Wróćmy jednak do naszych baranów. Banda, której chcemy dać dzisiaj popalić, wykorzystała jakieś poważniejsze problemy, z którymi borykają się obecnie władcy Mithril i rozwaliła w drobny mak szajkę, do której należał Alif, jego rodzina i Enkili tylko wie dokładnie kto jeszcze. Przejęcie władzy w zaułkach Shacktown o tyle nie poszło im za dobrze, że Palatynat w odruchu mającym na celu utrzymanie wewnętrznej suwerenności zarządził w całym miescie godzinę policyjną, utrudniając tym samym nowej grupie przestępczej korzystanie z przejętych siłą interesów. Pechowo dla siebie, nie tylko o mało nie zabili (ale jednak nie zabili) Alifa, ale także bardzo poturbowali Guillermo. Obaj chłopcy z Shacktown (Guillermo chyba niedokładnie stamtąd, ale dokładne rozróżnienia są mi raczej obce) bardzo to sobie wszystko wzięli do serca i postanowili odpłacić pięknym za nadobne, wielkodusznie dorzucając do tego barteru przemocy fizycznej sążnistą nawiązkę. Takie przynajmniej na razie mamy plany.

Inna sprawa, że całkiem niespodziewany obrót przyjęło moje tutaj ambasadorowanie. Wyjeżdżając z Hollowfaust nie mogłem przypuszczać, że któregoś dnia będę w Mithril brać udział w bandyckich porachunkach. Nie przypuszczam, żeby moje powodzenie w dzisiejszej misji zdobyło Hollowfaust cennych sprzymierzeńców; sądząc po Alifie, nie wydaje mi się także, by naszemu miastu specjalnie na tego rodzaju aliantach bardzo zależało. Z drugiej strony podobno rzezimieszki potrafią się od czasu do czasu okazać bardzo honorowe, więc jeżeli nie dla moich mocodawców, przynajmniej dla mnie osobiście dzisiejsze wydarzenia mogą okazać się całkiem korzystne.

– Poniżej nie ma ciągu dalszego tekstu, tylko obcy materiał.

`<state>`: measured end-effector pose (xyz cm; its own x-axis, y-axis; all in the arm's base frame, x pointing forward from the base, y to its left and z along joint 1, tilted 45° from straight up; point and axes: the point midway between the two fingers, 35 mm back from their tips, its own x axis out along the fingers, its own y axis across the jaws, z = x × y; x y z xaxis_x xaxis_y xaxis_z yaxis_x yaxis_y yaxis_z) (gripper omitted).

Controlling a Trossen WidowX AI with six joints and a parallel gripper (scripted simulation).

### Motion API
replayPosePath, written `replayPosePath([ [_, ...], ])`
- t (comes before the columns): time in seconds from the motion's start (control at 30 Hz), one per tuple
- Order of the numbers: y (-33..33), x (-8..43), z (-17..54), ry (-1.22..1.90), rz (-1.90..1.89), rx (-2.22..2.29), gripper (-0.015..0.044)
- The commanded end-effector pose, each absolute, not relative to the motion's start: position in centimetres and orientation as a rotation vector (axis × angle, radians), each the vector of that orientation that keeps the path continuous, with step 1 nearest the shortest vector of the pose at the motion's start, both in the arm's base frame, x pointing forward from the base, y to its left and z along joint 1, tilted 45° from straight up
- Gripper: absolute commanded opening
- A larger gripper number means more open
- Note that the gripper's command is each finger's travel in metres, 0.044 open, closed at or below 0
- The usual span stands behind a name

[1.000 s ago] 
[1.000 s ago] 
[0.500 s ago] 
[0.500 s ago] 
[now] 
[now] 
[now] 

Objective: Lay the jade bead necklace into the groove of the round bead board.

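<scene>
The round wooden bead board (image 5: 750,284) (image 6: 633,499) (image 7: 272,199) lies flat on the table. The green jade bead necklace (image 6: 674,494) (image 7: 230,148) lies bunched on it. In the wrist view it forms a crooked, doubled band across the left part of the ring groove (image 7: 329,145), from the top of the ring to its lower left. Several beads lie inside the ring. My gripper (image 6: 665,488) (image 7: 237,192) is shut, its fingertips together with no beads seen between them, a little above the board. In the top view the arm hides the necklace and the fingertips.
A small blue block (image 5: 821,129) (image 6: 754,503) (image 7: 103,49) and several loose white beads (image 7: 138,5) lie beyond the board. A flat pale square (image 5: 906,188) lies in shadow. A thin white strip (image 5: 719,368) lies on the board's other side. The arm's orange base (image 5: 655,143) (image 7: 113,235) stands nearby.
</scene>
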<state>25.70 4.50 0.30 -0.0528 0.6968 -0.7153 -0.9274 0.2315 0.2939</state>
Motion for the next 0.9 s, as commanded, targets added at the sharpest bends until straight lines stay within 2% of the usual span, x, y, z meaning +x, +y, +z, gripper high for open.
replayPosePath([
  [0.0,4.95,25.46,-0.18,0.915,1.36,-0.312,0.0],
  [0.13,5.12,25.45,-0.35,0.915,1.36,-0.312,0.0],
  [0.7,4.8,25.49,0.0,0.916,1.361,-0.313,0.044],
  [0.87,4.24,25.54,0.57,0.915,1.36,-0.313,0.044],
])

Właściwie już się okazały, bo najwyższa kapłanka Enkili (Enkiliego??? Kto go/ją tam wie) zapłaciła mi za wzięcie w tym całym przedstawieniu udziału sto złociszy z góry. Miejmy nadzieję, że uda mi się te pieniądze wydać inaczej niż kilka dni temu zrobił to Guillermo - stówa plus miecz i ubranie wydaje się dość słoną ceną za wzięcie udziału w pogrzebie. Nie swoim, co prawda, ale podobno niewiele brakowało.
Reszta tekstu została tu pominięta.